- Aim of the task
Keep to one stretch of the data below, the lines from the one with "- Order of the" up to and including the one with "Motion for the", and return that stretch exactly.
Data section start
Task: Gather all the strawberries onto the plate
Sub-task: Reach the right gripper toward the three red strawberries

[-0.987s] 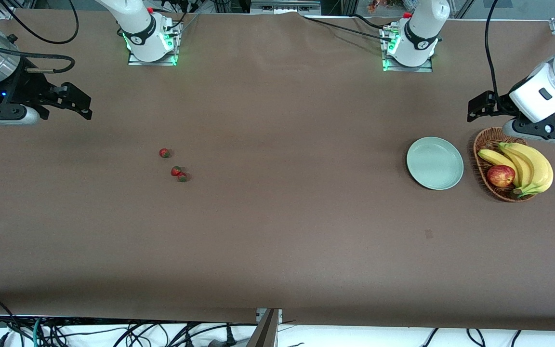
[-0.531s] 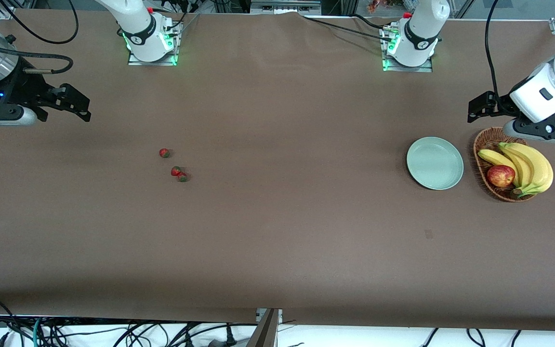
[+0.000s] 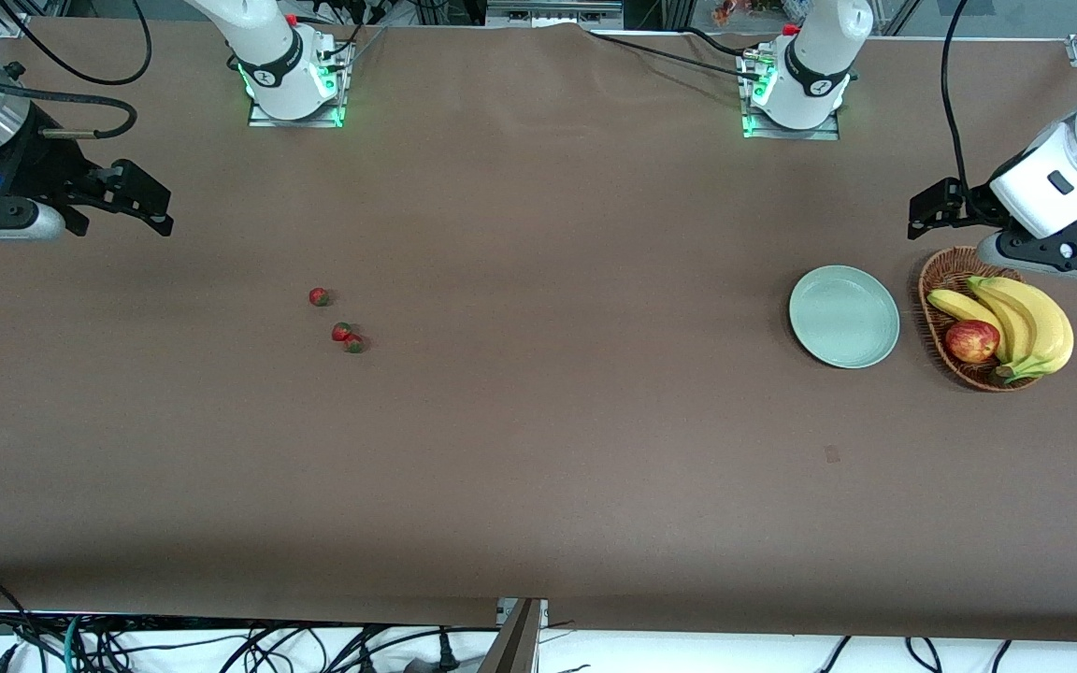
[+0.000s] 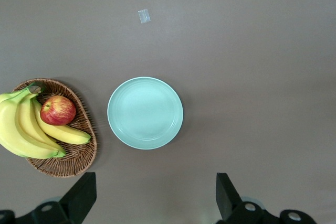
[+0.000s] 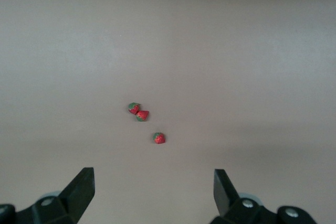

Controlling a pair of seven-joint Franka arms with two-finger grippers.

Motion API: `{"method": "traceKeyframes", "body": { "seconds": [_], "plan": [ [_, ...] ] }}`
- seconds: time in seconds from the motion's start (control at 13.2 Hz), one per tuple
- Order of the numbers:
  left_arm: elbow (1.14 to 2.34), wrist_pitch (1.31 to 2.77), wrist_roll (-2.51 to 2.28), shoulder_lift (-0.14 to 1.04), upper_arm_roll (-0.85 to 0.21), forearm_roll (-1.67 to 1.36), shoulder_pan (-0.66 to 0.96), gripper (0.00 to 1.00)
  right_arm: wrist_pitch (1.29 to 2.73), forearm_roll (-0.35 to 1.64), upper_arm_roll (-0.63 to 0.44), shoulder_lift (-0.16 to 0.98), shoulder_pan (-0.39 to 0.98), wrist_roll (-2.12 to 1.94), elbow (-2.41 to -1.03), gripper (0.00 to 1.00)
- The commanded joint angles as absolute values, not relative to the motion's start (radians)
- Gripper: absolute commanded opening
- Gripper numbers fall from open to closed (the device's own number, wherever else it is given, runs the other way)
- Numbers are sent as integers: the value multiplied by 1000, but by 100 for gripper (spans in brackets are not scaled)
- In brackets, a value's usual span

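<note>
Three small red strawberries lie on the brown table toward the right arm's end: one (image 3: 318, 296) alone, two (image 3: 340, 331) (image 3: 354, 344) touching, nearer the front camera. In the right wrist view they show as a pair (image 5: 134, 108) (image 5: 142, 115) and a single one (image 5: 159, 138). My right gripper (image 3: 161, 211) (image 5: 154, 184) is open and empty, up in the air near that end of the table. The mint-green plate (image 3: 843, 316) (image 4: 145, 113) is empty, toward the left arm's end. My left gripper (image 3: 922, 215) (image 4: 156, 192) is open and empty, hovering beside the basket.
A wicker basket (image 3: 933, 285) (image 4: 79, 153) holding bananas (image 3: 1025, 322) and a red-yellow apple (image 3: 971, 340) stands beside the plate, toward the left arm's end. A small pale scrap (image 4: 144, 16) lies on the table, nearer the front camera than the plate.
My right gripper has drifted slightly toward the robots' side of the table. The left gripper, strawberries and plate have barely moved.
</note>
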State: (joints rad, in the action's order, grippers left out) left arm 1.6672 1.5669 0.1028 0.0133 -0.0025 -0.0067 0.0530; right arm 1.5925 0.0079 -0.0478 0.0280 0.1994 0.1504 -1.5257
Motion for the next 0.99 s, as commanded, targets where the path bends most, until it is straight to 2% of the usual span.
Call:
{"method": "traceKeyframes", "body": {
  "seconds": [0.0, 0.15, 0.46, 0.53, 0.91],
  "plan": [
    [1646, 1565, 110, 23, 2, -8, 57, 100, 1556, 5, -38, 41, 201, 127, -1514, 100],
    [1646, 1568, 109, 21, 2, -8, 57, 100, 1468, 9, -35, 54, 202, 103, -1528, 100],
    [1644, 1569, 110, 21, 3, -9, 57, 100, 1482, 20, -32, 155, 253, 92, -1567, 100],
    [1644, 1569, 110, 23, 3, -9, 57, 100, 1514, 20, -32, 158, 268, 92, -1622, 100],
    [1632, 1569, 109, 21, 5, -17, 57, 100, 1924, 26, -32, 146, 278, 109, -2041, 100]
  ]
}}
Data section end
- Expected answer
- Order of the numbers:
  left_arm: elbow (1.14 to 2.34), wrist_pitch (1.31 to 2.77), wrist_roll (-2.51 to 2.28), shoulder_lift (-0.14 to 1.04), upper_arm_roll (-0.85 to 0.21), forearm_roll (-1.67 to 1.36), shoulder_pan (-0.66 to 0.96), gripper (0.00 to 1.00)
  right_arm: wrist_pitch (1.29 to 2.73), forearm_roll (-0.35 to 1.64), upper_arm_roll (-0.63 to 0.44), shoulder_lift (-0.16 to 0.98), shoulder_pan (-0.39 to 0.98), wrist_roll (-2.12 to 1.94), elbow (-2.41 to -1.03), gripper (0.00 to 1.00)
- The commanded joint angles as absolute values, not relative to the motion's start (radians)
- Gripper: absolute commanded opening
- Gripper numbers fall from open to closed (the device's own number, wherever else it is given, runs the other way)
- Numbers are sent as integers: the value multiplied by 1000, but by 100 for gripper (spans in brackets are not scaled)
- In brackets, a value's usual span

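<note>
Three small red strawberries lie on the brown table toward the right arm's end: one (image 3: 318, 296) alone, two (image 3: 340, 331) (image 3: 354, 344) touching, nearer the front camera. In the right wrist view they show as a pair (image 5: 134, 108) (image 5: 142, 115) and a single one (image 5: 159, 138). My right gripper (image 3: 161, 211) (image 5: 154, 184) is open and empty, up in the air near that end of the table. The mint-green plate (image 3: 843, 316) (image 4: 145, 113) is empty, toward the left arm's end. My left gripper (image 3: 922, 215) (image 4: 156, 192) is open and empty, hovering beside the basket.
A wicker basket (image 3: 933, 285) (image 4: 79, 153) holding bananas (image 3: 1025, 322) and a red-yellow apple (image 3: 971, 340) stands beside the plate, toward the left arm's end. A small pale scrap (image 4: 144, 16) lies on the table, nearer the front camera than the plate.
My right gripper has drifted slightly toward the robots' side of the table. The left gripper, strawberries and plate have barely moved.
</note>
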State: (joints rad, in the action's order, grippers left out) left arm 1.6672 1.5669 0.1028 0.0133 -0.0025 -0.0067 0.0530; right arm 1.5925 0.0079 -0.0478 0.0280 0.1994 0.1504 -1.5257
Motion for the next 0.99 s, as commanded, targets where the path bends most, until it is straight to 2% of the usual span.

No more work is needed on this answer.